Recording audio with React for Amazon Lex

Matty Williams
5 min readOct 28, 2018

--

Recording audio in the browser and processing it with services such as Amazon Lex can be difficult. Audio formats often differ, and it’s good practice to provide support to many browsers, and fail gracefully on others (looking at you IE).

Just interested in the final code? You can find it here.

This article is an implementation of an Amazon tutorial in React.

https://www.videoblocks.com/video/audio-waveform-animation-simple-black-and-white-sound-wave-as-motion-background-4renwtog_lijee5bmg

Recording Audio

First thing we will do is use create-react-app to build our React playground, and use RecorderJS for a nice wrapper on the Web Audio API.

Once we’ve cleaned everything up a bit, we can begin on our Recorder Component. This Component needs to store access to the users microphone (more on this later), know whether we are recording something or not, and finally an instance of the RecorderJS class.

class Recorder extends Component {
constructor(props) {
super(props);
this.state = {
stream: null,
recording: false,
recorder: null
};
}
}

When our Component mounts, we immediately want to request access to the users microphone in their browser. We will use our getAudioStream() method to request access, don’t worry about this yet, just know that it asks the users for access to their microphone, and then returns a stream to this device.
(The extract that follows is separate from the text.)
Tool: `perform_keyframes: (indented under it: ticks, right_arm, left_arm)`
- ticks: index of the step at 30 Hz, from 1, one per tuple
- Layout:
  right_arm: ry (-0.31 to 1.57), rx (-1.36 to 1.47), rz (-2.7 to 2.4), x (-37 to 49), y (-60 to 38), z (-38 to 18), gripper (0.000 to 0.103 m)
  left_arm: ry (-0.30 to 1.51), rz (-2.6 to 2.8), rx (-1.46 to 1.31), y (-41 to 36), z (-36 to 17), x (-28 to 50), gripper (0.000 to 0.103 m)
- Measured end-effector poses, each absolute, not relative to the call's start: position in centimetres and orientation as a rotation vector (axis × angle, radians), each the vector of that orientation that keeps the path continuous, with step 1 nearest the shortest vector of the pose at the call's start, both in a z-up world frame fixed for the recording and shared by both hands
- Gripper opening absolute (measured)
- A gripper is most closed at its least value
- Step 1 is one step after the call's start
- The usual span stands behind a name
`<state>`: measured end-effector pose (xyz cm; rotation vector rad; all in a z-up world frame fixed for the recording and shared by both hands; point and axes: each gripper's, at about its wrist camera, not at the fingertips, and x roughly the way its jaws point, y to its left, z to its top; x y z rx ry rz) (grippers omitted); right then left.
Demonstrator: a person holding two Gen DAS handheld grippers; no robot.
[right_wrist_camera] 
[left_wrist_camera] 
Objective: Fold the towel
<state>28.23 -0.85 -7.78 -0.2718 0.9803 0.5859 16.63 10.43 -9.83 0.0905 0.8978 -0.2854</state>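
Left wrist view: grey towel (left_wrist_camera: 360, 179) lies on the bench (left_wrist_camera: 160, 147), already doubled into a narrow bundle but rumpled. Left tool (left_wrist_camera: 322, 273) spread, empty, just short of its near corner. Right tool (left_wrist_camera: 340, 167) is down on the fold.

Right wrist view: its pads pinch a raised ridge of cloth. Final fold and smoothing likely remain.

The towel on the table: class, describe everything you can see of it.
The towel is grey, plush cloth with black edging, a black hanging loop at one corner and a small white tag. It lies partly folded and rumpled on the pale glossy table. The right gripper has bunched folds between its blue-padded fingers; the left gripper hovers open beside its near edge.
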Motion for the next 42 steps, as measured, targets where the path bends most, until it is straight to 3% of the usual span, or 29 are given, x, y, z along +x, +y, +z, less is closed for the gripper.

async componentDidMount() {
let stream;
try {
// We will implement this later.
stream = await getAudioStream();
} catch (error) {
// Users browser doesn't support audio.
// Add your handler here.
console.log(error);
}
this.setState({ stream });
}

In our render method we want to either show nothing (if the users browser doesn’t support recording audio, a button to start the recording, or a button to stop it.

render() {
const { recording, stream } = this.state;
// Don't show record button if their browser doesn't support it.
if (!stream) {
return null;
}
return (
<button
onClick={() => {
recording ? this.stopRecord() : this.startRecord();
}}
>
{recording ? 'Stop Recording' : 'Start Recording'}
</button>
);
}

As shown on our buttons, we need to implement both the startRecording() and stopRecording methods. Let’s start with the first.

startRecord() {
const { stream } = this.state;
const audioContext = new (window.AudioContext ||window.webkitAudioContext)();
const recorder = new RecorderJS(audioContext);
recorder.init(stream);
this.setState(
{
recorder,
recording: true
},
() => {
recorder.start();
}
);
}

When a user hits start record, we create a new instance of RecorderJS, initialise it with our access to the users microphone, setting state accordingly, and then begin recording.

async stopRecord() {
const { recorder } = this.state;
const { buffer } = await recorder.stop()
const audio = exportBuffer(buffer[0]);
// Do your audio processing here.
console.log(audio);
this.setState({
recording: false
});
}

When a user hits stop, we stop recording and encode the wav buffer in the correct format.

Encoding our audio

The audio we record in the browser is not directly compatible with API’s such as Amazon Lex and Google Cloud. As shown below, Amazon only accepts certain audio types with specific sample sizes.

Amazon Lex API Docs

So now we have our Recorder Component, let’s implement the methods getAudioStream() that get’s access to the users microphone, and exportBuffer() that converts our wav audio buffer with a 44100 HZ sample rate, to one processed at 16000 HZ and encoded as PCM (pulse-code modulation).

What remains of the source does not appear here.